So why do that STIBP slow-down by default when the people who *really*
care already disabled SMT?

I think we should use the same logic as for L1TF: we default to
something that doesn't kill performance. Warn once about it, and let
the crazy people say "I'd rather take a 50% performance hit than
worry about a theoretical issue".

Linus


2018-11-18 21:58:56

by Jiri Kosina

[permalink] [raw]
Subject: Re: STIBP by default.. Revert?

On Sun, 18 Nov 2018, Linus Torvalds wrote:

> This was marked for stable, and honestly, nowhere in the discussion
> did I see any mention of just *how* bad the performance impact of this
> was.

Frankly, I ran some benchmarks myself, and am seeing very, very
varying/noisy results, which were rather inconclusive across the
individual workloads.

The article someone pointed me to at Phoronix yesterday also was talking
about something between 3% and 20% IIRC.

> When performance goes down by 50% on some loads, people need to start
> asking themselves whether it was worth it. It's apparently better to
> just disable SMT entirely, which is what security-conscious people do
> anyway.
>
> So why do that STIBP slow-down by default when the people who *really*
> care already disabled SMT?

BTW for them, there is no impact at all. And they probably did it because
of crypto libraries being implemented in a way that their observable
operation depends on value of the secrets (tlbleed etc), but this is being
fixed in the said crypto code.

STIBP is only activated on systems with HT on; plus odds are that people
who don't care about spectrev2 already have 'nospectre_v2' on their
command-line, so they are fine as well.

> I think we should use the same logic as for L1TF: we default to
> something that doesn't kill performance. Warn once about it, and let
> the crazy people say "I'd rather take a 50% performance hit than
> worry about a theoretical issue".

So, I think it's as theoretical as any other spectrev2 (only with the
extra "HT" condition added on top).

Namely, I think that scenarios such as "one browser tab's javascript is
attacking other browser's tab private data on a sibling" is rather a
practical one, I've seen such demos (not with the sibling condition being
in place, but I don't think that matters that much). The same likely holds
for server threads serving individual requests in separate threads, etc
(but yeah, you need to have proper gadgets there in place already in
server's .text, which makes it much less practical).
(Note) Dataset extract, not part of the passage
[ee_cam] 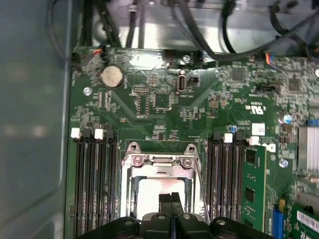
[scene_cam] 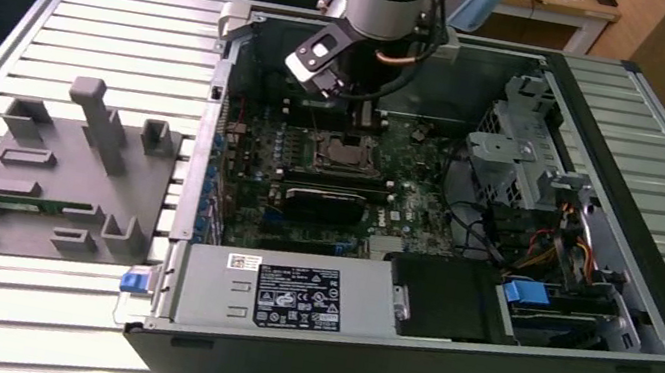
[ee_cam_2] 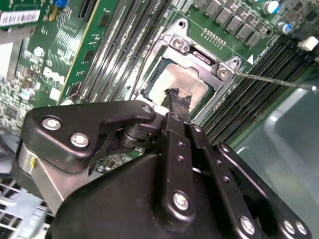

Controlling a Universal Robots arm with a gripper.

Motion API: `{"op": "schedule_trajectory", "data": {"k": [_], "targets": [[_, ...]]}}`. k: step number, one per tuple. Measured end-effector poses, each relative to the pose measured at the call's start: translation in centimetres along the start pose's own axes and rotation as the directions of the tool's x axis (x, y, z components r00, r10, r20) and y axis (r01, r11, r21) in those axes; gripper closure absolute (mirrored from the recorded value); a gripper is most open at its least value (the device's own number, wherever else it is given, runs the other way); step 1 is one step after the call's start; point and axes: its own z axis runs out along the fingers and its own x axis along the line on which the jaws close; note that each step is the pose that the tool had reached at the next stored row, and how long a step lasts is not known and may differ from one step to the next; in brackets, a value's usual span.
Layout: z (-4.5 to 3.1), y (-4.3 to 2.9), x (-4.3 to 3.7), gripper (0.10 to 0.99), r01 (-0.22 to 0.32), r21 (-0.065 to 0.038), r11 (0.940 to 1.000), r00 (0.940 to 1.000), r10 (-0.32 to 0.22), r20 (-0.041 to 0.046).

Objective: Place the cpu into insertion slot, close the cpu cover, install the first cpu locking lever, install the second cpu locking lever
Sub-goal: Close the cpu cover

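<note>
The cpu (ee_cam: 149, 196), a dull silver square, lies flat in the socket on the green board; it is also the pale square cpu (ee_cam_2: 187, 79) in the second wrist view. The silvery cpu cover (ee_cam: 159, 161) lies down around it, the chip showing through its window, and the insertion slot is hidden beneath them. My gripper (ee_cam: 171, 198) is shut with nothing between its fingers, the tips right over the chip's top. A thin locking lever (ee_cam_2: 274, 79) sticks out from the socket's corner. In the exterior view the gripper (scene_cam: 349, 129) hangs inside the case just above the socket.
Memory slots (ee_cam: 97, 184) flank the socket on both sides. A black heatsink block (scene_cam: 323, 203) sits near the socket, with the power supply (scene_cam: 274, 293) beyond it. A drive cage (scene_cam: 519, 162) and cables stand at the exterior view's right, a grey fixture plate (scene_cam: 71, 173) at its left.
</note>
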Motion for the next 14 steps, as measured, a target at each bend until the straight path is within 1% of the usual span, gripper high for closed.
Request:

For L1TF, the basic argument AFAICS was, that the default situation is
"only special people care about strict isolation between VMs". But this is
isolation between individual processess.

Tim is currently working [1] on a patchset on top of my original
STIBP-enabling commit, that will make STIBP to be used in much smaller
number of cases (taking prctl()-based aproach as one of the possible ones,
similarly as we did for SSBD), and as I indicated in that thread, I think
it should be really considered for this -rc cycle still if it lands in tip
in a reasonable future.

To conclude -- I am quite happy that this finally started to move
(although it's sad that some of it is due to clickbaity article titles,
but whatever), as Intel didn't really provide any patch / guidance (*) in
past ~1 year to those who care about spectrev2 isolation on HT, which is
something I wasn't really feeling comfortable with, and that's why I
submitted the patch.

If we make it opt-in (on kernel cmdline) and issue big fat warning if not
mitigated, fine, but then we're bit incosistent how we deal with
cross-core (IBPB) and cross-thread (STIBP) spectrev2 security in the
kernel code.

If we take Tim's aproach, even better -- there would be means available to
make system secure, although not sacrifying performance by default.

I would not prefer going the plain revert path though, as that leaves no
other option to mitigate rather than turning SMT off, which might possibly
have even *worse* performance numbers depending on workload.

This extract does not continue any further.